The idea of our own power allows us to continue the limitless process of creation ourselves. In addition, the ability to create gigantic amounts of money out of nothing creates enormous power options: Programmes for social welfare, ecological restructuring and new armaments projects to secure geopolitical interests can be financed. The price for this strategy is high, because halting progress or ending with the current situation becomes an illusion. Ultimately, in the absence of sustainable alternatives, the maxim is: keep it up.

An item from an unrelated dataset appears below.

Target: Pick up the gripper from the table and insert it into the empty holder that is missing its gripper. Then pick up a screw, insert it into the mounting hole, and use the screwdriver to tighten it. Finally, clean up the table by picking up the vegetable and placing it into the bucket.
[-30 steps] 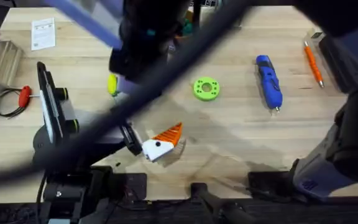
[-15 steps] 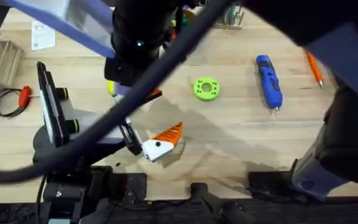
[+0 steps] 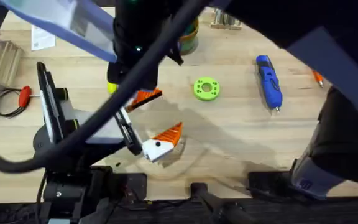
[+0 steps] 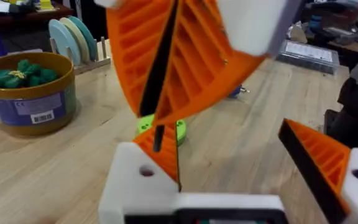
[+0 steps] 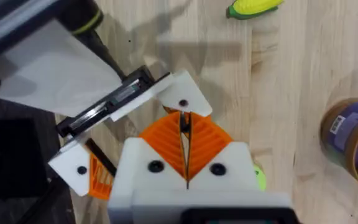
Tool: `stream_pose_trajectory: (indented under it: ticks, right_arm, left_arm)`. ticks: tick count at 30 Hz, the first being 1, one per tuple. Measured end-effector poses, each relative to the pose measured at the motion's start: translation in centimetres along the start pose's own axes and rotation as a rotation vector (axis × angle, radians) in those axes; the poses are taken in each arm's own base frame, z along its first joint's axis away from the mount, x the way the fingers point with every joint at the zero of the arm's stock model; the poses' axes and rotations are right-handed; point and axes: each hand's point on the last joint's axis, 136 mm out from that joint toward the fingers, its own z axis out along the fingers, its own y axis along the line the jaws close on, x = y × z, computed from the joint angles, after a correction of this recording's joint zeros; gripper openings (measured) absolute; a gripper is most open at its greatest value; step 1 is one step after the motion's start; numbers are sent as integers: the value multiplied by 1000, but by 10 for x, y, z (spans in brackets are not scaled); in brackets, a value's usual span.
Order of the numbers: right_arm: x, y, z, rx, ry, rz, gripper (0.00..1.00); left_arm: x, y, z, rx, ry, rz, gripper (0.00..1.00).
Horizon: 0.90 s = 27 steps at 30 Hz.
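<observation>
— Where the table (image 3: 229,143) is seen from above, what is found on it first?

— A big dark arm is seen reaching across it from the right side. The right gripper (image 5: 185,146) is held over the left half of the table, toward the near edge.

— How are its fingers set?

— They are pressed together. The gripper (image 4: 164,152), a small orange wedge with a black face, is pinched by its tip between them.

— And where is the wedge's other end?

— It is set against the holder (image 4: 135,180), the white block with a round hole. The holder is part of the left gripper (image 4: 229,149), which is laid low by the near edge, left of the middle.

— Is the left gripper spread wide?

— Yes. Its one orange finger (image 4: 319,158) is kept well apart from the holder.

— Where is the bucket (image 4: 30,93) found?

— It is placed at the far edge, near the middle. Green toys are seen inside it.

— And the screwdriver (image 3: 269,81)?

— The blue one is laid on the right half of the table, toward the far edge, well apart from both grippers. A green disc (image 3: 206,88) is seen between it and the right gripper.

— What about the vegetable (image 5: 253,7)?

— The yellow one is laid on the bare wood of the left half, near the right gripper but not touched by it.
</observation>
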Motion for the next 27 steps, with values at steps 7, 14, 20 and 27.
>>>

Ironically, it is currently the Federal Constitutional Court that is putting a stop to the dynamic of money creation and reminding us of the debt brake enshrined in the constitution. The government had used an accounting trick to transfer 60 billion euros, originally earmarked for overcoming the coronavirus crisis, to another pot and used it to finance the climate and transformation fund.
No money for metamorphoses
Now there is a lack of money at all ends to initiate a metamorphosis that is similar in scale to an industrial revolution. The judges in Karlsruhe are forcing politicians to take a brief “wait a minute.” Robert Habeck, the Federal Minister of Economics, is not happy about the standstill: “I personally make no secret of the fact that I think the way the German debt brake is constructed is not intelligent enough.”
He fears that the old-fashioned brake will cause the mission of ecological reorganisation and the cushioning of its social consequences to fail due to financing issues. Instead of long-term budgetary policy, there is talk of an emergency and a state of emergency. The vision of freeing Germany from its dependence on gas and oil imports and switching to alternative energy is the country’s project of the century. The government is under great pressure. Now, the coalition between the Greens, Social Democrats and Free Democrats is holding firm despite the headwinds.
It is not so much the sympathy of the coalition partners and a shared conviction that is holding the alliance together and preventing new elections, but rather the prospect of Weimar conditions, which is evident in the electoral successes of the new right in the country. This brings us full circle: economic problems and the fuelling of fears are the ideal breeding ground for the rise of populists.